Real life and events also delayed his writing. The trek took him about a year. He reached his goal on New Year’s Eve, 1934, after ending his traverse of Bulgaria with a splash, falling into the Black Sea on a cold December evening. He came to the coast some 150 miles north of the Bosphorus. “An old man was smoking a narghileh on the doorstep of a hut beside a little boat beached among the rushes – a Tartar fisherman, the only human being I saw all day,” he  wrote over 20 years later in an article in the May 1965 Holiday Magazine.

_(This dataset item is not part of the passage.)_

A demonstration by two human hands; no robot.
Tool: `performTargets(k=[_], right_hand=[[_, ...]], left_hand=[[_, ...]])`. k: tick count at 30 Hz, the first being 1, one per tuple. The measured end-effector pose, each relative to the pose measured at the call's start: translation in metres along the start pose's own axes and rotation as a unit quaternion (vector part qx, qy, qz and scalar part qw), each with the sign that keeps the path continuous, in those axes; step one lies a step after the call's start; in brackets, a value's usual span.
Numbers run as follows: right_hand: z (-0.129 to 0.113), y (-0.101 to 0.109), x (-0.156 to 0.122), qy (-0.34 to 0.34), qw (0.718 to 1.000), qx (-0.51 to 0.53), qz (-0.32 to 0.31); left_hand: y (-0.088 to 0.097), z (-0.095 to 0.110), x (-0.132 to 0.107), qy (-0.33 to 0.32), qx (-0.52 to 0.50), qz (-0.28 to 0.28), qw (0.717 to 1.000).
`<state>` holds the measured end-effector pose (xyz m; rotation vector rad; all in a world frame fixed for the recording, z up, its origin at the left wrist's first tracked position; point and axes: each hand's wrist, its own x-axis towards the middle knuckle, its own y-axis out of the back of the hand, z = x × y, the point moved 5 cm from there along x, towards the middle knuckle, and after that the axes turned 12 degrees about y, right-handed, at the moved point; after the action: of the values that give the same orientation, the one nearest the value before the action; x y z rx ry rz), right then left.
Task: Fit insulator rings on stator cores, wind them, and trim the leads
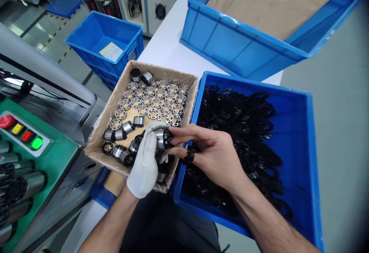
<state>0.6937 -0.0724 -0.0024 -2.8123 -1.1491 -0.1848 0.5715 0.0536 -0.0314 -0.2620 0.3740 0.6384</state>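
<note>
While left hand (145, 160) cups cylinder (160, 140), right hand (216, 155) pinches end (167, 139).

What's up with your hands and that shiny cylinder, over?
White-gloved left hand: holding silver metal cylinder with black toothed end. Bare right hand: gripping that end. Nothing seen blocking; blue plastic bin beside.
</note>
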Motion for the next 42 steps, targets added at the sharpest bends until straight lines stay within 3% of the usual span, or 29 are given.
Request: performTargets(k=[4, 9, 15, 20, 28, 33, 36, 38, 39, 40, 42], right_hand=[[0.002, 0.001, 0.000, -0.028, 0.999, 0.027, 0.010], [-0.009, 0.004, 0.003, 0.070, 0.997, -0.004, -0.012], [-0.010, -0.001, 0.001, 0.036, 0.999, 0.038, 0.001], [-0.011, -0.003, 0.002, 0.038, 0.997, 0.069, 0.003], [-0.007, 0.002, 0.002, 0.029, 0.999, 0.043, -0.019], [-0.012, -0.001, 0.003, 0.096, 0.995, -0.021, -0.021], [-0.016, 0.019, 0.008, 0.123, 0.988, -0.088, -0.037], [-0.009, 0.043, 0.013, 0.105, 0.979, -0.170, -0.045], [-0.001, 0.056, 0.016, 0.082, 0.968, -0.233, -0.047], [0.009, 0.067, 0.018, 0.048, 0.948, -0.309, -0.059], [0.035, 0.080, 0.019, -0.039, 0.877, -0.462, -0.124]], left_hand=[[0.001, 0.004, 0.000, -0.013, 0.026, -0.003, 1.000], [0.000, 0.010, -0.001, -0.019, 0.065, 0.003, 0.998], [-0.005, 0.004, 0.001, 0.006, -0.033, -0.044, 0.999], [-0.009, 0.007, 0.000, 0.017, -0.067, -0.048, 0.996], [-0.006, 0.010, -0.002, -0.004, -0.004, -0.041, 0.999], [-0.010, 0.018, -0.004, -0.056, 0.020, -0.049, 0.997], [-0.004, 0.027, -0.008, -0.076, 0.074, -0.014, 0.994], [0.005, 0.035, -0.009, -0.091, 0.203, 0.012, 0.975], [0.011, 0.040, -0.008, -0.103, 0.286, 0.019, 0.952], [0.017, 0.046, -0.007, -0.118, 0.370, 0.027, 0.921], [0.033, 0.059, 0.002, -0.152, 0.504, 0.067, 0.848]])
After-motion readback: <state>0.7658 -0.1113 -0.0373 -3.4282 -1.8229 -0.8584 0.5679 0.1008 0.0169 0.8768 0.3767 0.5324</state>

Darkness fell. “I lost my footing on a ledge and skidded – waist-deep into a pool. Jarred and shaken, with a gash on my forehead and a torn thumb, I climbed out, shuddering with cold. At the bottom of the pool, about two fathoms down, my torch was sending a yellow shaft through sea anemones and a flickering concourse of fish.”

Crawling round the rocks, he came to a veritable Cyclop’s cave sheltering a dozen Greek fishermen and Bulgarian goatherds with their 50 goats and cheese-making apparatus, eating lentils by a thornbush fire. The young wayfarer was soon dried and warm, tossing back slivovitz and eating fresh fried mackerel.

Leigh Fermor is in his element in the climax of this thoroughly Homeric episode, when one of the Greeks, Costa, turns out to be an unsung Nijinsky, his dancing invested with a ‘tragic and doomed aura.’ He performed the stunt  with which Greek cruise ships like to wind up their Greek night shows: dancing with a table between the teeth.

“On a rock, lifted there to clear the floor, the low, round, heavy table was perched. Revolving past it, Costa leaned forward: suddenly the table levitated itself into the air, sailed past us, and pivoted at right angles to Costa’s head in a series of wide loops, the edge clamped firmly in his mouth and held here only by his teeth. The dancer whirled like a dervish, till the flying table melted into a disc, finally returned to its rock, glasses, cutlery, lentil pot and cigarette burning on the edge of a plate undisturbed.”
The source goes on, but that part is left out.